▸ Exercise instructions
Go to the line with "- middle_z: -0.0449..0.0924" in the material below and copy from there through the line with "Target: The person", exactly. Pictures are not copied.

▸ Given information

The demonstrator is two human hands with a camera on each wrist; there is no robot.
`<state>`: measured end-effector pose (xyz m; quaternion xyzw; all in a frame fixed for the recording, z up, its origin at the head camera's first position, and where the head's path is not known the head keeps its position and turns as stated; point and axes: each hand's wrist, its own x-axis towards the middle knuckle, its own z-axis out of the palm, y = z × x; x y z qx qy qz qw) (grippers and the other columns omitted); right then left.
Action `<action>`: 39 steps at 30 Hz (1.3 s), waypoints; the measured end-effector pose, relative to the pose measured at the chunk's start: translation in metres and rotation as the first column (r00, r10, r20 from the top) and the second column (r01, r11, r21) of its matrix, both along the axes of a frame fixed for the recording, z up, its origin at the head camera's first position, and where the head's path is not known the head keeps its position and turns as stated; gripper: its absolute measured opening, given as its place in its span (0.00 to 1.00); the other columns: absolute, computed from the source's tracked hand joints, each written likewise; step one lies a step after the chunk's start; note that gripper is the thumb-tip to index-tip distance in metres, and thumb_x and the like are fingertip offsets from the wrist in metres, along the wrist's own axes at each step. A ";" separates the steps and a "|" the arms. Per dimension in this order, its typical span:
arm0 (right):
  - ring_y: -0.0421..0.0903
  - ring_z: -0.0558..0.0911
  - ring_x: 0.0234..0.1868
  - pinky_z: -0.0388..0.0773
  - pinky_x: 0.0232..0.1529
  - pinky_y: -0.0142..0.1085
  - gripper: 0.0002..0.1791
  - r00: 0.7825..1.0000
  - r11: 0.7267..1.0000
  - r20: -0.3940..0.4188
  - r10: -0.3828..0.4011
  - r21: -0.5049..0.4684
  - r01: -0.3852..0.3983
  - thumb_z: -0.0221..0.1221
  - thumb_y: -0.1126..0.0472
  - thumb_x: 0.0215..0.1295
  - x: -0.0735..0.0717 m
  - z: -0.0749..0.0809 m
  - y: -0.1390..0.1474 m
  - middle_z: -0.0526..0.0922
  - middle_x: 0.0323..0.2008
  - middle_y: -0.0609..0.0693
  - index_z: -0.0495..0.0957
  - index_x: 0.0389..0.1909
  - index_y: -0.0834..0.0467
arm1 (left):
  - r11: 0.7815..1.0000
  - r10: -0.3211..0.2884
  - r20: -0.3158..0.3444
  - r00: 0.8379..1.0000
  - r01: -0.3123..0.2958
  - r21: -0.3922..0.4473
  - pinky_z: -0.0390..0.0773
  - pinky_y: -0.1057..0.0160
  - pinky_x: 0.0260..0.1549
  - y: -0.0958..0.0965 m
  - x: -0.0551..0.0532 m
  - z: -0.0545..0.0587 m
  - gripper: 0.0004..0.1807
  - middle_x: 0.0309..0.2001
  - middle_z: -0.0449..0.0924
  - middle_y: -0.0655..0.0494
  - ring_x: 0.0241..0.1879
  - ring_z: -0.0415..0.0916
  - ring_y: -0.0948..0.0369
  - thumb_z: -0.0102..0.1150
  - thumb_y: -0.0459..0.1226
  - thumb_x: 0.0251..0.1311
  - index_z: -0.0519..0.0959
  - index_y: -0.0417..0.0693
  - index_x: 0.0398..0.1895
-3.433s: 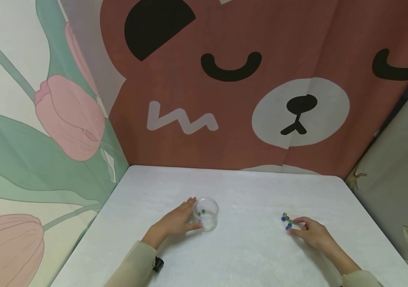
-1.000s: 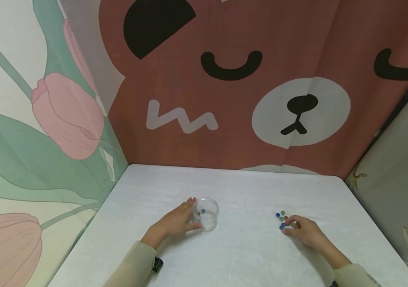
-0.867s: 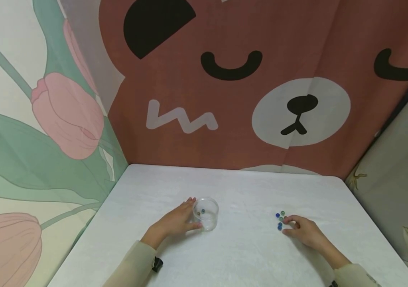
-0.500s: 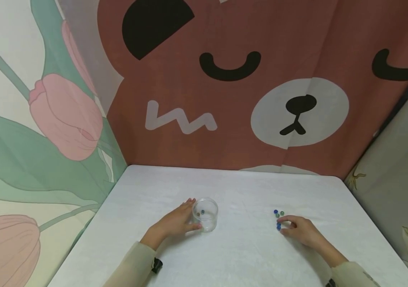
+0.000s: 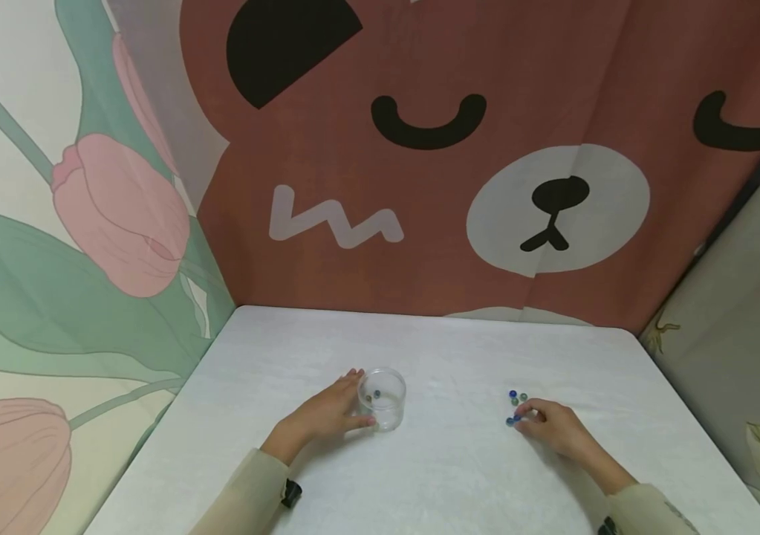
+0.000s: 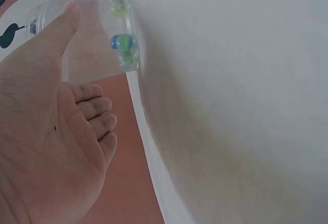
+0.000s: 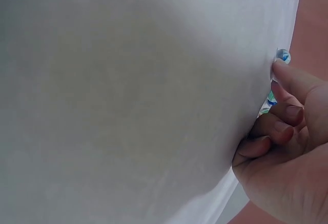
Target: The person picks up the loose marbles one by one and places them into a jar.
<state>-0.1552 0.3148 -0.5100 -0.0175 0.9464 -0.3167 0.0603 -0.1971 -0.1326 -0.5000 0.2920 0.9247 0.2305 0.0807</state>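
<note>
My left hand point(image 5: 326, 409) holds a clear plastic cup point(image 5: 393, 416) upright on the table, the thumb along its near side and the fingertips at its far side. Several marbles point(image 6: 123, 42) lie on the cup's bottom. Farther right, the thumb and index finger of my right hand point(image 5: 563, 429) close on a blue marble point(image 5: 517, 417); its other fingers are curled. Another blue marble point(image 5: 510, 421) lies just left of the fingertips. Beyond them sit a dark blue marble point(image 5: 512, 394) and two greenish ones. In the right wrist view the thumb hides most of the marbles.
A white table point(image 5: 440, 475) spreads under both hands, with bare surface between cup and marbles. Behind it hangs a brown bear-print curtain point(image 5: 326, 275). A tulip-print curtain point(image 5: 12, 297) borders the left, a pale one point(image 5: 741, 297) the right.
My right hand has moved left, with the marbles shifting the same way. Its thumb and index finger have drawn closer around a blue marble. An orange marble is now out of sight. Left hand and cup stay put.
</note>
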 end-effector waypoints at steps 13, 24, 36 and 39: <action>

▸ The answer
  - middle_z: -0.0449..0.0924
  - middle_y: -0.0655..0.0494
  - ring_x: 0.0241..0.1879
  - ring_z: -0.0415..0.0916
  - ring_y: -0.0948..0.0369
  - thumb_z: -0.0102..0.1150
  - thumb_y: -0.0459..0.1226
  - thumb_x: 0.0251..0.1311
  - index_z: -0.0519..0.0959
  - index_y: -0.0417..0.0693
  - index_x: 0.0398..0.1895
-3.433s: 
-1.000s: 
-0.867s: 
-0.500s: 
+0.000s: 
+0.000s: 
+0.000s: 
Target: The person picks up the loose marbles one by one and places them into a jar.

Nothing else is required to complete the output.